Produce exactly the lines from the one holding "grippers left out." through the last line of the data below, with every picture left out.

* _THE DATA_
###

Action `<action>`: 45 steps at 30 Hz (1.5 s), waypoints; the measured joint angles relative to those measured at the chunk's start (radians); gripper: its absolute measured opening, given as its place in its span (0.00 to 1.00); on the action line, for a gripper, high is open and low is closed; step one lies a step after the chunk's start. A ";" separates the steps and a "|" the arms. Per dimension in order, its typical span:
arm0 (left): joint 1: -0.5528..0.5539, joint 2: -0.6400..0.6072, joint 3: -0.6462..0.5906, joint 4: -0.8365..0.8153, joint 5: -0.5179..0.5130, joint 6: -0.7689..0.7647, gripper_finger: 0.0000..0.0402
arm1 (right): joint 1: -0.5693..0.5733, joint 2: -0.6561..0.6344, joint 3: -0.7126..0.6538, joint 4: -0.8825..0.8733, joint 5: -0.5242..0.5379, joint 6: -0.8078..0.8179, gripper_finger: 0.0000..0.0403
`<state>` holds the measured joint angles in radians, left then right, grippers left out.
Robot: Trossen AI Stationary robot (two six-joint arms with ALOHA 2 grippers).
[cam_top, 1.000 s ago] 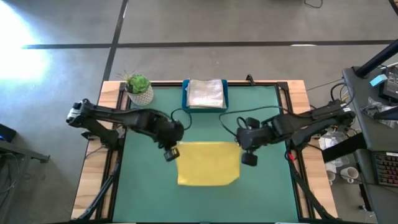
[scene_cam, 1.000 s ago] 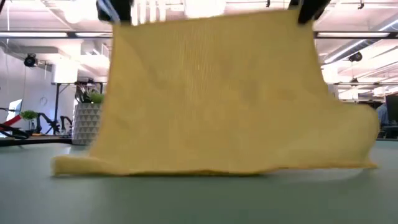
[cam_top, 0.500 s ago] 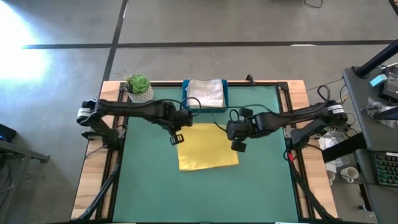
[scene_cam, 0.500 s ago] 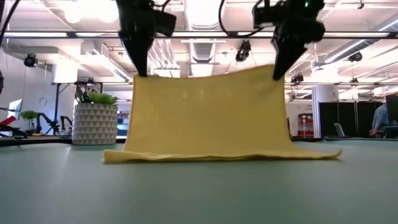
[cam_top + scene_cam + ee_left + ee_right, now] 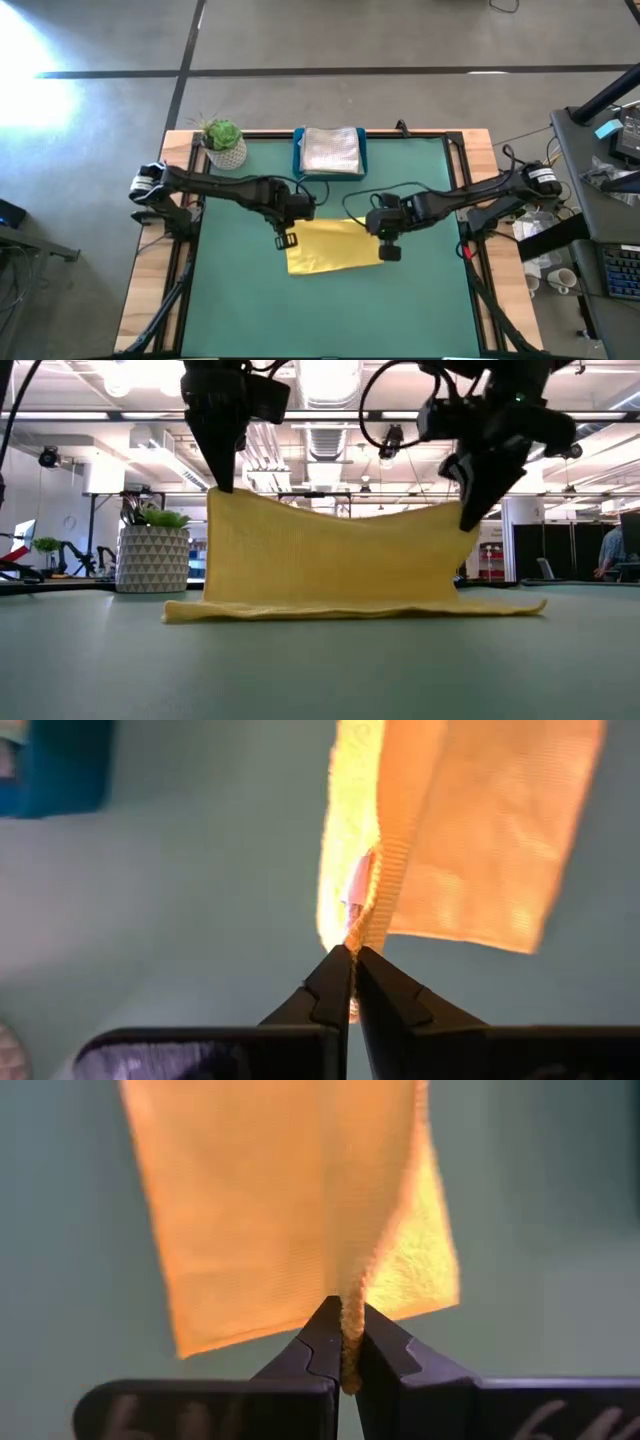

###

* _EXERCISE OUTPUT_
`<state>` holds the measured joint angles in radians, left then right, grippers left out.
Robot: Trossen AI Stationary robot (two six-joint arms with ALOHA 2 grippers).
[cam_top, 1.000 s ago] 
[scene_cam, 1.000 s ago] 
[cam_top, 0.500 s ago] 
[scene_cam, 0.500 s ago] 
[cam_top + scene_cam + ee_left + ee_right, now] 

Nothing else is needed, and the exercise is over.